Session IV, Slide #21 IUD Insertion Procedure: Step 4: Insert IUD into Vagina Gently grasp the tenaculum (still in place from sounding the uterus) and apply gentle traction. Insert the loaded IUD, without touching vaginal walls or speculum blades.

Session IV, Slide #22 IUD Insertion Procedure: Step 5: Advance IUD into Uterus Gently advance the loaded IUD into the uterine cavity. STOP when the blue depth-gauge comes in contact with the cervix or light resistance is felt.

Session IV, Slide #23 IUD Insertion Procedure: Step 6: Release Arms of Copper T Hold the tenaculum and white plunger rod stationary, while partially withdrawing the insertion tube. This releases the arms of the Copper T.

Session IV, Slide #24 IUD Insertion Procedure: Step 7: Gently Push Insertion Tube Gently push the insertion tube until you feel a slight resistance. This step ensures placement high in the uterus

Session IV, Slide #25 IUD Insertion Procedure Step 8: Remove Plunger Rod Remove the white plunger rod, while holding the insertion tube stationary.

Session IV, Slide #26 IUD Insertion Procedure Step 9: Partially Withdraw Inserter Gently and slowly withdraw the inserter tube from the cervical canal until strings can be seen protruding from the cervical opening.

Session IV, Slide #27 IUD Insertion Procedure Step 10: Cut IUD Strings Use sharp Mayo scissors to cut the IUD strings at 3–4 cm from the cervical opening –If scissors are dull, IUD strings may get caught in blades. Completely withdraw insertion tube with cut ends of strings inside

Session IV, Slide #28 IUD Insertion Procedure Step 11: Remove Tenaculum Gently remove the tenaculum Observe the woman’s cervix for bleeding If there is bleeding, hold swab to site using clean forceps

Session IV, Slide #29 IUD Insertion Procedure Step 12: Remove Speculum and Decontaminate Instruments Gently remove the speculum. Place tenaculum and speculum in a 0.5% chlorine solution for 10 minutes for decontamination.
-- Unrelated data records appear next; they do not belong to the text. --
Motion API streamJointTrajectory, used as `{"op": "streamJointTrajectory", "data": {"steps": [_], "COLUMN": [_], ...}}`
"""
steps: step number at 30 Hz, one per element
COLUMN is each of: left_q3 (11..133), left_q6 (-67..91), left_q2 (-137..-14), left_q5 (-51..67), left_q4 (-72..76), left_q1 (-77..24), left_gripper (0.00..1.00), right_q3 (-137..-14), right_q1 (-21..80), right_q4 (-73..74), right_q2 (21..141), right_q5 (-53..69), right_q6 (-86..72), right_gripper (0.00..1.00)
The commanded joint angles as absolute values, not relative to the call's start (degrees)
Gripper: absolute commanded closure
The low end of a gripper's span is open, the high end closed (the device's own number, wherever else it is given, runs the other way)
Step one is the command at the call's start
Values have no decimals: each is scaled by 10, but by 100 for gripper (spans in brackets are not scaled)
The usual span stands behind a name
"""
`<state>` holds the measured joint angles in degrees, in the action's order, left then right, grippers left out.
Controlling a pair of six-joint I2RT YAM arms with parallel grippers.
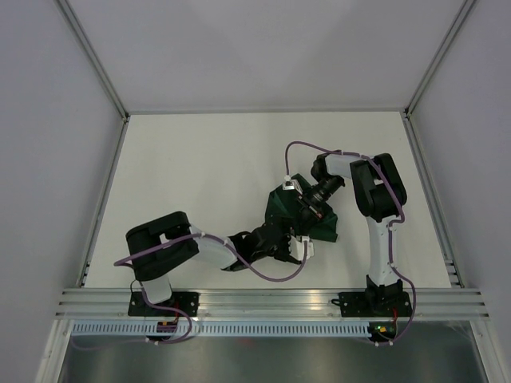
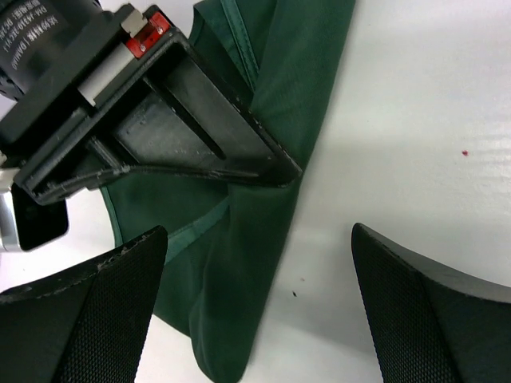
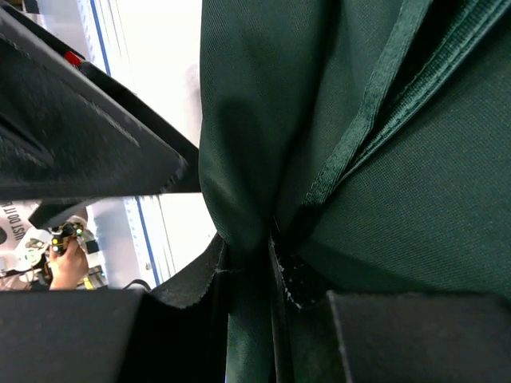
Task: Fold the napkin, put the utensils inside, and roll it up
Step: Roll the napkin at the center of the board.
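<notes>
Top external view: right claw [image 1: 307,209] covers much of napkin [image 1: 326,229].

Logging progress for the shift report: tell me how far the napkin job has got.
Done: little; the napkin lies bunched in loose folds, not neatly folded. In hand: the right jaws pinch a gathered ridge of it; the left jaws hang open at its edge. Left: finishing the fold, adding the utensils, which show in no view, and rolling.

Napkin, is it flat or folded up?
Folded and bunched, not flat: the napkin shows overlapping layers and hems, pinched in the right gripper.
</notes>
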<state>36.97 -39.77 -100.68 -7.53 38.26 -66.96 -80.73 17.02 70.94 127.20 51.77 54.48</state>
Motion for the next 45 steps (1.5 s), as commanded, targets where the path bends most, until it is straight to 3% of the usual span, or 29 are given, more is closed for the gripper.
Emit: {"op": "streamJointTrajectory", "data": {"steps": [1,7,10,18,20,23,24,27,28,31,34,45], "left_q3": [396,424,427,467,487,498,501,507,509,520,532,559], "left_q6": [-454,-448,-441,-405,-396,-375,-362,-338,-330,-300,-266,-156], "left_q2": [-1027,-1055,-1069,-1093,-1098,-1097,-1097,-1096,-1096,-1096,-1099,-1109], "left_q5": [-36,-9,-4,18,22,32,37,51,56,77,105,229], "left_q4": [407,340,322,230,196,180,171,156,149,128,106,67], "left_q1": [-658,-646,-646,-640,-637,-632,-630,-627,-625,-619,-606,-553], "left_gripper": [2,23,40,60,77,89,90,93,94,98,98,98], "right_q3": [-806,-815,-817,-831,-837,-841,-842,-838,-835,-822,-807,-714], "right_q1": [168,168,167,165,164,162,160,158,156,152,147,81], "right_q4": [627,635,640,651,652,655,655,644,639,610,574,408], "right_q2": [1314,1321,1325,1329,1328,1321,1316,1293,1285,1246,1202,1045], "right_q5": [401,403,403,402,402,403,405,410,410,410,400,403], "right_q6": [589,592,594,600,599,599,596,590,581,554,529,405], "right_gripper": [99,100,100,99,99,97,96,81,72,59,52,48]}}
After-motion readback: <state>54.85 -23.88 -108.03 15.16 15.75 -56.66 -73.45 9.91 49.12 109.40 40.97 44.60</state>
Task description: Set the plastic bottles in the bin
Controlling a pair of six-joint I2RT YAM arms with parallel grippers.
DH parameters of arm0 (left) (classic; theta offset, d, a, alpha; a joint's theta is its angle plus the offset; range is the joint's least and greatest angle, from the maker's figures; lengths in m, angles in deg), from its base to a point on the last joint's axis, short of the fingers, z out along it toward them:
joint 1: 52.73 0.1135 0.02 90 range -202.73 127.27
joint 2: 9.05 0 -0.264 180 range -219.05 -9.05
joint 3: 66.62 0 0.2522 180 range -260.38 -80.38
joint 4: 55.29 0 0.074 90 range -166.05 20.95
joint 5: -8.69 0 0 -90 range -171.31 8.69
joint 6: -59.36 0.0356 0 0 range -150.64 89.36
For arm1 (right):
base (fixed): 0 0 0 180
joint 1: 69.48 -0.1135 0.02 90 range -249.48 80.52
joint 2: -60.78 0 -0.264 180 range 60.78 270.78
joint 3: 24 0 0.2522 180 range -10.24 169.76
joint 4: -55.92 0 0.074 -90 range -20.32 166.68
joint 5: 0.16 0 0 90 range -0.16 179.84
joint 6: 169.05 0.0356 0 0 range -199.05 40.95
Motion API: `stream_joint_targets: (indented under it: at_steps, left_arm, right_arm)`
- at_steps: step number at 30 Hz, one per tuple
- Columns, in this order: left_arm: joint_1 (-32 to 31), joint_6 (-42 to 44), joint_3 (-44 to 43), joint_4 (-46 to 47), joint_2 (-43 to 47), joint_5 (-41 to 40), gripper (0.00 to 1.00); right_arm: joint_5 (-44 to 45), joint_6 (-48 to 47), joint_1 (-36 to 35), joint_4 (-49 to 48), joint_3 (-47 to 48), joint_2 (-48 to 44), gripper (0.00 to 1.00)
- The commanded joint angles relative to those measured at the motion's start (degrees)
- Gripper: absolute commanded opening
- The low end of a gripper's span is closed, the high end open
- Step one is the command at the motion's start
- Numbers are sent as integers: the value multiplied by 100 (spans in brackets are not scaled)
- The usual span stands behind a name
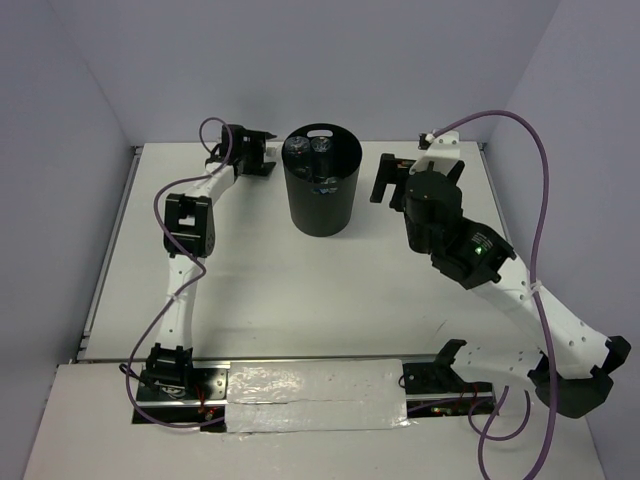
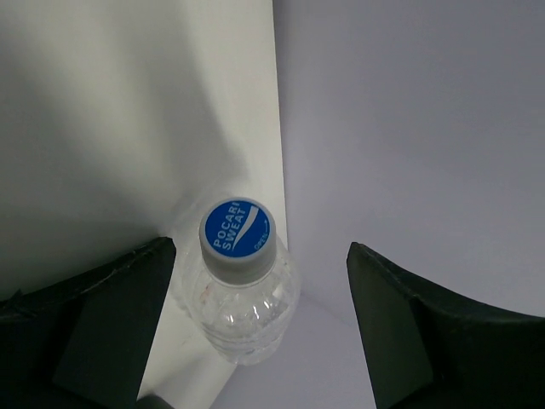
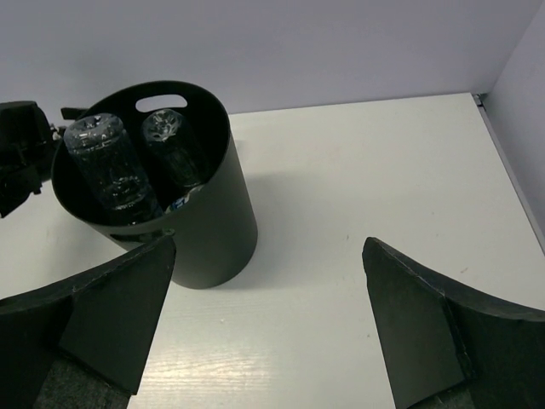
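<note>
Sitting between parted left gripper [image 2: 258, 271] fingers [image 2: 111, 319]: bottle [image 2: 242, 294]

A white matte rectangular worktop [image 1: 300, 290] stands enclosed by plain pale lavender-grey walls [image 1: 400, 60] at its back and both sides. Soft, even light leaves only faint shadows. A strip of shiny silver tape [image 1: 315, 395] runs along the near edge.

Robot lab test cell.
A white table [image 1: 300, 290] is boxed in by plain pale walls [image 1: 330, 60] on its left, far and right sides. A left arm [image 1: 185, 225] and a right arm [image 1: 470, 250], white and black, are mounted at its near edge beside strips of silver tape [image 1: 320, 390]. Loose purple cables [image 1: 545, 200] trail from them, and a black bin [image 1: 322, 205] stands far centre.
</note>
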Motion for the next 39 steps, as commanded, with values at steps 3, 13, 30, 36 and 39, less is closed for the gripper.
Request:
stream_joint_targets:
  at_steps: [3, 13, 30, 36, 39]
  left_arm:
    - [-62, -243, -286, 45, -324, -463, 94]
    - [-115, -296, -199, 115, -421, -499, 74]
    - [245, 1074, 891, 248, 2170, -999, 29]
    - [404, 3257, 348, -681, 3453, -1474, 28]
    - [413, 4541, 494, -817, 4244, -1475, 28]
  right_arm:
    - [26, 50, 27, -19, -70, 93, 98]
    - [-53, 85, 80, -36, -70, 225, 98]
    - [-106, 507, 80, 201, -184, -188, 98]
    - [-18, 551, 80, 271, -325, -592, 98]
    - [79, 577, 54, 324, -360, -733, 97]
Session IV, Slide #30 IUD Insertion Procedure Step 13: Allow Woman to Rest Allow the woman to rest Begin post- insertion tasks Provide post- insertion instructions and other key messages

Session IV, Slide #31 IUD Removal Procedure 1.Follow infection prevention guidelines. 2.Counsel client that cramping/bleeding may occur. 3.Perform bimanual exam. 4.Inserts vaginal speculum and looks at length and position of strings. Apply slow, gentle traction to avoid breaking strings. 5.Swab cervix and vagina with antispectic.

Session IV, Slide #32 IUD Removal Procedure, continued 6.Grasp strings close to the cervix and pull gently but firmly to remove IUD. 7.Dispose of waste materials according to guidelines. 8.Refer difficult removals. 9.Insert a new IUD immediately following removal (if desired).